Against the backdrop of the foregoing judicial pronouncements, question have arisen as to how such bail conditions as Kanu “must not grant interviews;” “he must not be in a crowd of more than 10 people;” or hold or attend rallies,” which the AGF cited as being the reason for which the government seeks the revocation of his bail and re-arrest, help to secure his presence in court for his trial?

It is noteworthy that Kanu’s release on bail was not based on the said promissory conditions. On the contrary it was based on his fulfillment of the non-promissory, non-anticipatory or indeed immediate ones, whose demand the courts traditionally makes in criminal trials, and fulfillment of which often precede the release of an accused person on bail.
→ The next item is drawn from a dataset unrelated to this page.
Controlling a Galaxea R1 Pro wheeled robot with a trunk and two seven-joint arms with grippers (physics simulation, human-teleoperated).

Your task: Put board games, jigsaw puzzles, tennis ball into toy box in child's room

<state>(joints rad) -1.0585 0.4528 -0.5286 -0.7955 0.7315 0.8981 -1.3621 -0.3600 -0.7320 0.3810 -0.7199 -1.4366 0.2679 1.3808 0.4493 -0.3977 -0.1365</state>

Bail conditions like sureties in like sum, specific description or characterization of the sureties by the court, and temporary seizure of defendant’s passport by the state are immediate, sufficient and exhaustive, which is why upon their fulfillment by the accused, the court proceeds to release him; which therefore makes the promissory conditions superfluous and pointless.

It has therefore been argued that since the anticipatory conditions, in actual fact, did not form the basis upon which the defendant secured his bail; why should flouting them constitute the basis for revoking the bail?

It is recalled that Justice Nyako on April 25 had adjourned hearing in Kanu’s trial to July 22. Curiously, however, the trial has yet to commence, strengthening the criticism that all that Nigeria’s criminal justice system is concerned about is committing accused persons to custody without trial; and prosecution’s resistance to grant of bail to the accused person, perhaps because once bail is granted the accused, the prosecution goes to bed and the matter hits an abrupt end.

Conclusion

Speaking in this connection, US-based Nigerian lawyer, Emeka Ugwuonye told our reporter in a chat that one of the biggest challenges facing criminal justice administration in the country is that “90 percent of criminal trial in Nigeria dwells on the pre-trial detention stage.

“Once you get bail there is hardly anything that is done subsequently. 90 percent of people in Kirikiri prisons are awaiting trial cases. It is the same across all prisons in the country. Pretrial detention, which is the period you got detained before your matter even went to trial, is supposed to be very short.

“In Nigeria that period could turn out to be even longer than the legitimate jail term for the offence! So the greatest problem of our criminal justice system is that 90 per cent of the effort goes towards pre-trial detention.

“And so when the accused eventually comes out of detention, the prosecutors would stop coming to court for the trial.

“The prosecutors would only go to court just when trial has not even commenced against the accused person to urge the court to commit the person to Kirikiri.

“Ordinarily the prisons ought to be reserved for persons who have been convicted and sentenced to a jail term; not otherwise.”

He concludes: “The state should rather proceed with Kanu’s trial and forget about re-arresting him.”